Although C. albicans is the most common Candida spp., there has been an increase of infections caused by non-albicans Candida spp. (Parmeland et al., 2013; Fu et al., 2017). Therefore, gpi7 mutant-vaccinated mice were also subsequently systemically infected with non-albicans Candida spp., including Candida glabrata, Candida krusei, Candida parapsilosis and Candida tropicalis. At day 2 post-infection, the gpi7 mutant-vaccinated mice had significantly lower fungal burdens in the kidneys than those mice vaccinated with parental strain SN152, which indicated that the gpi7 mutant provided markedly improved immunoprotection (Figure 2).
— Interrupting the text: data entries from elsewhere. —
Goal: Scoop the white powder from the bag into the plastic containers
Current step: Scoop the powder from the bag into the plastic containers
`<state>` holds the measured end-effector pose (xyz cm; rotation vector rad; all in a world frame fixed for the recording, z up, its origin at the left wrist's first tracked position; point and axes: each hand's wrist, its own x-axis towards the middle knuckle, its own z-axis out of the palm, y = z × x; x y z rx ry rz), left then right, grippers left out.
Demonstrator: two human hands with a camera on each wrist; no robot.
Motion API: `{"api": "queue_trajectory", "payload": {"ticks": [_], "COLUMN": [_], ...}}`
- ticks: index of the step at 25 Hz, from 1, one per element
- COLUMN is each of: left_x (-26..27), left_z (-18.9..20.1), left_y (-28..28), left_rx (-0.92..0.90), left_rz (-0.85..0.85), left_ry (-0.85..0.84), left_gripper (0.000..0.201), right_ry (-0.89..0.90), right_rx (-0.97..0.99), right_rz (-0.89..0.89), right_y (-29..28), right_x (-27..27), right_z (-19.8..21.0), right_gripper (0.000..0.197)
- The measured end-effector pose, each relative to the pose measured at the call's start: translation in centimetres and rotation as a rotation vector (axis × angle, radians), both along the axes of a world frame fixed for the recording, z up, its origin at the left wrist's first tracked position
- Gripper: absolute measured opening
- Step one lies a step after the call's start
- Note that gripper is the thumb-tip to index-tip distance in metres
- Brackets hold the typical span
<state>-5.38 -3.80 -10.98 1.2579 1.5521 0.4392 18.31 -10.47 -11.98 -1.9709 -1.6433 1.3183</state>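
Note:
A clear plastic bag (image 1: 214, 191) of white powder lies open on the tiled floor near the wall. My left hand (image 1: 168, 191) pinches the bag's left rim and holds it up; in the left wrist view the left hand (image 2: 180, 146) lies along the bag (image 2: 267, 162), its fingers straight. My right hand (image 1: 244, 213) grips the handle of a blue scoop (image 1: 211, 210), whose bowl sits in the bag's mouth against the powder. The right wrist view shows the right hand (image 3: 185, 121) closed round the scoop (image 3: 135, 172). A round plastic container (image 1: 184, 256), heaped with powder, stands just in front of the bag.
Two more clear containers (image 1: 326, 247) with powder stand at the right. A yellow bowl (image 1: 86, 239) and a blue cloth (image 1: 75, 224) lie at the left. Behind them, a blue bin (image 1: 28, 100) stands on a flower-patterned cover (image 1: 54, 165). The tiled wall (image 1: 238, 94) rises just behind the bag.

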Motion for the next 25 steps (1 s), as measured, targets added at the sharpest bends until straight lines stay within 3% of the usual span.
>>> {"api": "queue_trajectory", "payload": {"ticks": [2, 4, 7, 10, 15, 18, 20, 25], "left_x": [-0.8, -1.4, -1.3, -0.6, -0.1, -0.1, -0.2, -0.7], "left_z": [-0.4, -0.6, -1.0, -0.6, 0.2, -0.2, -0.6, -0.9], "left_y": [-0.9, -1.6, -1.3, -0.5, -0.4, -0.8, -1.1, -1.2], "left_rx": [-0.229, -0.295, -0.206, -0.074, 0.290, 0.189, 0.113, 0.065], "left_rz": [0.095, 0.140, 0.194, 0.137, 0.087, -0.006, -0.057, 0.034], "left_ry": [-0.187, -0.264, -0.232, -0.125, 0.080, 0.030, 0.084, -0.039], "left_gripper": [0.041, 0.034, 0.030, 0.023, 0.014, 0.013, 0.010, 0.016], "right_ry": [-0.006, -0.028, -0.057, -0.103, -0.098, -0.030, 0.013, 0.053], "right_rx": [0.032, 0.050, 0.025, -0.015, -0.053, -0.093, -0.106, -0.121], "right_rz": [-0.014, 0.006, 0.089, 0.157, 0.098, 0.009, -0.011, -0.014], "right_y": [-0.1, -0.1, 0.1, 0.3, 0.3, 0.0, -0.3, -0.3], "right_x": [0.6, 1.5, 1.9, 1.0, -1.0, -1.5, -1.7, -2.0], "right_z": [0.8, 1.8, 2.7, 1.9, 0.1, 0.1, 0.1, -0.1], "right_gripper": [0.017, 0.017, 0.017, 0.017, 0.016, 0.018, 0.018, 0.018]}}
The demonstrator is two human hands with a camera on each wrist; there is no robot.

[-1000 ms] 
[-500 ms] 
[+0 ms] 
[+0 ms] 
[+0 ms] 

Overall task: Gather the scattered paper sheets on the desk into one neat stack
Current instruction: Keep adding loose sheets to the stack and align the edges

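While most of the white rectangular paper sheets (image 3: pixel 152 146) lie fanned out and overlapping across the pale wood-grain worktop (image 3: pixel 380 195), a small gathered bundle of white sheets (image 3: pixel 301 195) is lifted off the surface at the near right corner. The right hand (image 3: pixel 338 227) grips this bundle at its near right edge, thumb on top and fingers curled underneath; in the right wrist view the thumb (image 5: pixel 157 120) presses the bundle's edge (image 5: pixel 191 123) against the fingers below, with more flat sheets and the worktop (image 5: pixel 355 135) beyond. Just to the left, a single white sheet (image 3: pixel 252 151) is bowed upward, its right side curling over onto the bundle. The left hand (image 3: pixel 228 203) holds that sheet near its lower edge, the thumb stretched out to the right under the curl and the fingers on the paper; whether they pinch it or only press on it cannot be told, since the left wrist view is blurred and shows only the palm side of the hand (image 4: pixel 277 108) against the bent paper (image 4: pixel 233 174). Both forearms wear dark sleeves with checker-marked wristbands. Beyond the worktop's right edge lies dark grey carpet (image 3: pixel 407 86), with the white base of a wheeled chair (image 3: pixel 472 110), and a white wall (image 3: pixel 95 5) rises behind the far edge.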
Figure 2. Gpi7 mutant-vaccination protects mice from invasive infections caused by non-albicans Candida spp. Gpi7 mutant-vaccinated C57BL/6 mice were systemically infected with non-albicans Candida spp. (n = 5 per group). And the kidney fungal burden was determined at day 2 post-infection. (A) Kidney and liver fungal burden of gpi7 mutant-vaccinated mice infected with C. glabrata ATCC 28226 (1 × 107 CFU per mouse). (B) Kidney and liver fungal burden of gpi7 mutant-vaccinated mice infected with C. krusei ATCC 6258 (1 × 107 CFU per mouse). (C) Kidney and liver fungal burden of gpi7 mutant-vaccinated mice infected with C. parapsilosis ATCC 22019 (1 × 106 CFU per mouse). (D) Kidney and liver fungal burden of gpi7 mutant-vaccinated mice infected with C. tropicalis ATCC 750 (1 × 106 cells per mouse). Data are representative of three independent experiments. *P < 0.05; **P < 0.01 (Non-parametric t-test).
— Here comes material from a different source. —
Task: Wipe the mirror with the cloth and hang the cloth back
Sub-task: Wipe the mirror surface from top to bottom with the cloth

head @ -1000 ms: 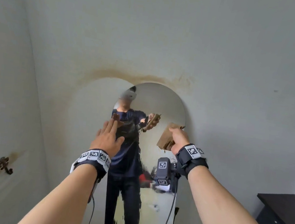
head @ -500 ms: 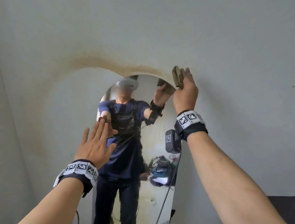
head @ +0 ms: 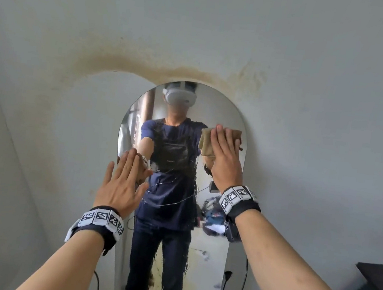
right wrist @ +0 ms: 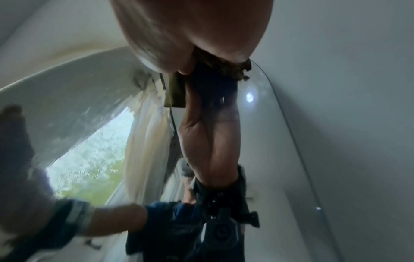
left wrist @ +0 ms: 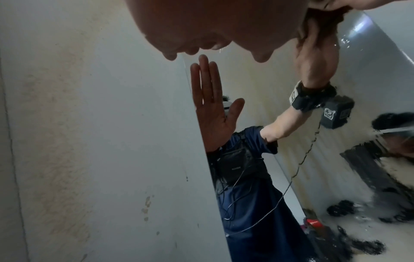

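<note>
An arched mirror (head: 223,110) leans on the pale wall and reflects me. My right hand (head: 225,154) lies flat, fingers straight, and presses a folded tan cloth (head: 206,142) against the glass at its upper right. In the right wrist view the cloth (right wrist: 224,69) bunches under the right hand (right wrist: 190,35) against the mirror (right wrist: 257,124). My left hand (head: 123,180) rests flat, fingers straight, on the mirror's left edge and holds nothing. In the left wrist view the left hand (left wrist: 212,26) meets its own reflection in the mirror (left wrist: 325,177).
A brown stain (head: 147,67) arcs over the mirror on the wall. A dark cabinet (head: 378,288) stands at the lower right. A cable (head: 244,284) hangs from my right wrist in front of the mirror's right edge. Streaks mark the lower glass.
My right hand lifted the cloth to the mirror's top edge, then brought it down onto the upper right glass. The left hand has stayed flat at the left edge.
</note>
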The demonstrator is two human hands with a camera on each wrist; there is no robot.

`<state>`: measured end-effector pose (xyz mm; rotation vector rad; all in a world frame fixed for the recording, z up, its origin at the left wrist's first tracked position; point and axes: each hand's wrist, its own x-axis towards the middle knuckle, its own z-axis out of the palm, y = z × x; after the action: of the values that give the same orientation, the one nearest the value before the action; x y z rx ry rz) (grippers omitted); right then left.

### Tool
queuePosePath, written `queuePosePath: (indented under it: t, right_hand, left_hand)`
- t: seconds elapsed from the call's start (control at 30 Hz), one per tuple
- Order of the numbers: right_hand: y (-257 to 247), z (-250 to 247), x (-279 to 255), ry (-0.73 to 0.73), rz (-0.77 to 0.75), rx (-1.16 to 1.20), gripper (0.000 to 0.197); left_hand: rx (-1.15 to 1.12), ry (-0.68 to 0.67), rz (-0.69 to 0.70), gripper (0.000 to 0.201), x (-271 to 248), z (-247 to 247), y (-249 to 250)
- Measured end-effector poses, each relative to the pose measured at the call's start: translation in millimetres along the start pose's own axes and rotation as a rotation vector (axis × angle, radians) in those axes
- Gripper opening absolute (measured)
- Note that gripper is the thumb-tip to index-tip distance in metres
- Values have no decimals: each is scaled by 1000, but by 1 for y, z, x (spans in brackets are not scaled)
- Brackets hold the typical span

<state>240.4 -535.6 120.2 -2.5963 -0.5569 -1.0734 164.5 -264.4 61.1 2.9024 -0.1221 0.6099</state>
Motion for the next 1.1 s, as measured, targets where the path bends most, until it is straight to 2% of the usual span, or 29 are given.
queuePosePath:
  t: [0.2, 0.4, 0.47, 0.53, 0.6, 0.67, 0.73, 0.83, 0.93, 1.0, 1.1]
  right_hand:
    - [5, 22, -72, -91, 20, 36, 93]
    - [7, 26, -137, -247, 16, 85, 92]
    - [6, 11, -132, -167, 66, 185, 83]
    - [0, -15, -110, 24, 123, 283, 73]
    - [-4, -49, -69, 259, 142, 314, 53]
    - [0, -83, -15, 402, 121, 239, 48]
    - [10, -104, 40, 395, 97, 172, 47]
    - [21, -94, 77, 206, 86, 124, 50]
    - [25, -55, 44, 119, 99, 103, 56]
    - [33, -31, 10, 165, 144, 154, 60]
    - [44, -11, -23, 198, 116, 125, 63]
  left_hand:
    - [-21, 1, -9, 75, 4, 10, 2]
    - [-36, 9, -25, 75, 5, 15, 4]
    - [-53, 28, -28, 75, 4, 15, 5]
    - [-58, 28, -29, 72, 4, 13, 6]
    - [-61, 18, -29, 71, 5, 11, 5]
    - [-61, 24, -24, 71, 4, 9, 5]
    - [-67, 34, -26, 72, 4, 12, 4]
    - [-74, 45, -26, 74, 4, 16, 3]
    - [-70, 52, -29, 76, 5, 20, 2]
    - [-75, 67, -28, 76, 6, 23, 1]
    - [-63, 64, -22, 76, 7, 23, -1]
Furthermore, we examined whether prior exposure to another avirulent ssa1 mutant without cell surface β-(1,3)-glucan exposure (Sun et al., 2010) could confer protection to infection caused by wild type C.albicans. However, after challenge with C. albicans SC5314, the fungal burdens in the kidneys and liver of ssa1 mutant-vaccinated mice were similar to those of mice vaccinated with its complemental strain (Supplementary Figure S2). These results demonstrated that cell surface β-(1,3)-glucan exposure is critical for C. albicans induced host immunoprotection.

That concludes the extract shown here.